Mudar, mas não totalmente
Não se deve mexer na essência
A sua raiz é a sua força, é o seu eu.
Quero juntar os meus sentidos
E provar dos novos gostos
Texturas, sotaques e cheiros de chuva.
E ao aliciar novas e velhas formas de pensar
Só espero que minha ânsia de renovação
Demore um pouco para recomeçar.

[Figura adaptada do livro especial da minha infância O Barquinho Amarelo de Iêda Dias da Silva]

Abismo


O pior é não conseguir arrancar um pedaço do tempo e expurgar daqui de dentro.
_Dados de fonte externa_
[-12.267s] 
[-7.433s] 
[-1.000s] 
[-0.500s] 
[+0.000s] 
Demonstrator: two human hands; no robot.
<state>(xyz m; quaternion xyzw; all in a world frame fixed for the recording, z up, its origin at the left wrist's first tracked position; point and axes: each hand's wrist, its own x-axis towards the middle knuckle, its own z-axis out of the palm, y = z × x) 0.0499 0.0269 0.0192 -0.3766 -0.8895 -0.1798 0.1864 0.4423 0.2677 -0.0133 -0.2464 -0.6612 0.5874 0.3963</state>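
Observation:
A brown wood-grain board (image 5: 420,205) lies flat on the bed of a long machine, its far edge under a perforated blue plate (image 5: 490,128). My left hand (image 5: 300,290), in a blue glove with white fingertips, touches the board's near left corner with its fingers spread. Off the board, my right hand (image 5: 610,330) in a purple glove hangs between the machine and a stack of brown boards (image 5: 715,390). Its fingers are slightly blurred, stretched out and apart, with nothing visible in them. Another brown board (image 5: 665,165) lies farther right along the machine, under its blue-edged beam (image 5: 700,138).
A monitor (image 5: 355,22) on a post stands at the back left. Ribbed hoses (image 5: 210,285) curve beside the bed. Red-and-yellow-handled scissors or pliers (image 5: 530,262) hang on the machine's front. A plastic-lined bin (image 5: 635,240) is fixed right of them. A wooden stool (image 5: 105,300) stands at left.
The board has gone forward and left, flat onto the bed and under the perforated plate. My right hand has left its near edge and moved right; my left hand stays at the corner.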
É mais fácil lidar com a face negra dos outros que encarar a sua própria.
É como a cada acordar, ao se olhar no espelho, uma mancha negra aparecesse em sua face. A cada dia, a mancha se espalhasse. Encara-se a angústia de não reconhecer mais quem é você.
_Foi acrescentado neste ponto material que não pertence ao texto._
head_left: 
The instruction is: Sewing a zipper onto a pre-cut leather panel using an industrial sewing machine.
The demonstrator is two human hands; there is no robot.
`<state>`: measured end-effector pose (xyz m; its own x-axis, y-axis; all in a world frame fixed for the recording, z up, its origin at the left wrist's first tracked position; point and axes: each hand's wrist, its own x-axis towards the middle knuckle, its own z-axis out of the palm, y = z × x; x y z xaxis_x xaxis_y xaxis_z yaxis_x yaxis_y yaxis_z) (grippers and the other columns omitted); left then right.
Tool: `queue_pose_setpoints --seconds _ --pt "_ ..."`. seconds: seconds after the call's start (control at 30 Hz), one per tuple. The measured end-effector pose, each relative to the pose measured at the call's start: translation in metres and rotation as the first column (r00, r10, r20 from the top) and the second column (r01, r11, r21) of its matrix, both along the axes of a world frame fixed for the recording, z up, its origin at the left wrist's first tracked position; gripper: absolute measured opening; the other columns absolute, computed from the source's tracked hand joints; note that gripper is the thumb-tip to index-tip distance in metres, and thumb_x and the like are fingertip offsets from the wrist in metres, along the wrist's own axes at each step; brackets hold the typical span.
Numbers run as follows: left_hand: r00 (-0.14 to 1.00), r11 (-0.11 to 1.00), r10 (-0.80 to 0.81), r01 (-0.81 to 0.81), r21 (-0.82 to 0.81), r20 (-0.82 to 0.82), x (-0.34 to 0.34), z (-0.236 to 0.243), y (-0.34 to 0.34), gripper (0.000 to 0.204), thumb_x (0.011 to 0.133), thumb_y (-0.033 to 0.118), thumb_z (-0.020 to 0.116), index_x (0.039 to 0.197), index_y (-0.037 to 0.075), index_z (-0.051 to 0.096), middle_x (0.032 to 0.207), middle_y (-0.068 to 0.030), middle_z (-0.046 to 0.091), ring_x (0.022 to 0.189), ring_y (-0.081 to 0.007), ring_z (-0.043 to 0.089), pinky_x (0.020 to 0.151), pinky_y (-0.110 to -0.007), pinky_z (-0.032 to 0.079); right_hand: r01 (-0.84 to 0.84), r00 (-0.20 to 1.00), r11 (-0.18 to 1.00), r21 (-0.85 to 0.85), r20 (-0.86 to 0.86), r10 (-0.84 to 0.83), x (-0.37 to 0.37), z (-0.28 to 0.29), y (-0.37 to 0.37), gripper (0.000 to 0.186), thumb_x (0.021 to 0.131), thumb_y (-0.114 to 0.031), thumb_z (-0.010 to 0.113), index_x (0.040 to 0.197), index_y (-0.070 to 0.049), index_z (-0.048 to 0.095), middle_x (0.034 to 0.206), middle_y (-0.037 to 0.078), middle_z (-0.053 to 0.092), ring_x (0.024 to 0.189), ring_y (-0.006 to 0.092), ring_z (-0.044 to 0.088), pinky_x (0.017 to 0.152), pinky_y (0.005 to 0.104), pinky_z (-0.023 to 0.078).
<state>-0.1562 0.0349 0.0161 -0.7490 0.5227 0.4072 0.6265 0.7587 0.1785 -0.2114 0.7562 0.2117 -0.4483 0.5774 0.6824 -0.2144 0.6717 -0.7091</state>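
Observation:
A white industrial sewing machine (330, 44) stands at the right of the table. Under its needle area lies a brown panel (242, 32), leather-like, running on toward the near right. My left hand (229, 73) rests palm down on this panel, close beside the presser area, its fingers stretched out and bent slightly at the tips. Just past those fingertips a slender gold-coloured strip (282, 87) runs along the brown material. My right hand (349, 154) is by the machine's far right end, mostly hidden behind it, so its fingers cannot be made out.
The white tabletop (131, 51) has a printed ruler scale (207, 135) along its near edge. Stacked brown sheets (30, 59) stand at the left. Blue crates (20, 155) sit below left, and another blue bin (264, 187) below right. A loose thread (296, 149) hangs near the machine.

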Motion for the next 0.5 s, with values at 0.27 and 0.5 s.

Entregaram-lhe uma flor e você correspondeu com um tiro no peito. Encarar a sua face negra é olhar para as suas mãos segurando uma arma e a destruição de uma vida à sua frente. Não adianta o arrependimento, a não intenção de ter feito: a vida foi destruída e só você foi responsável. Como lidar com o sangue no chão? Como lidar com o desespero de querer sumir, de querer arrancar um pedaço de si?
É mais fácil corrigir o que está fora. Estilhaçar o espelho não vai mudar os seus olhos. Os passos pra frente não mudarão o caminho que se deixou pra trás. Nenhuma lágrima lava a alma.
Arde aqui a escuridão daquilo que eu mesma destruí.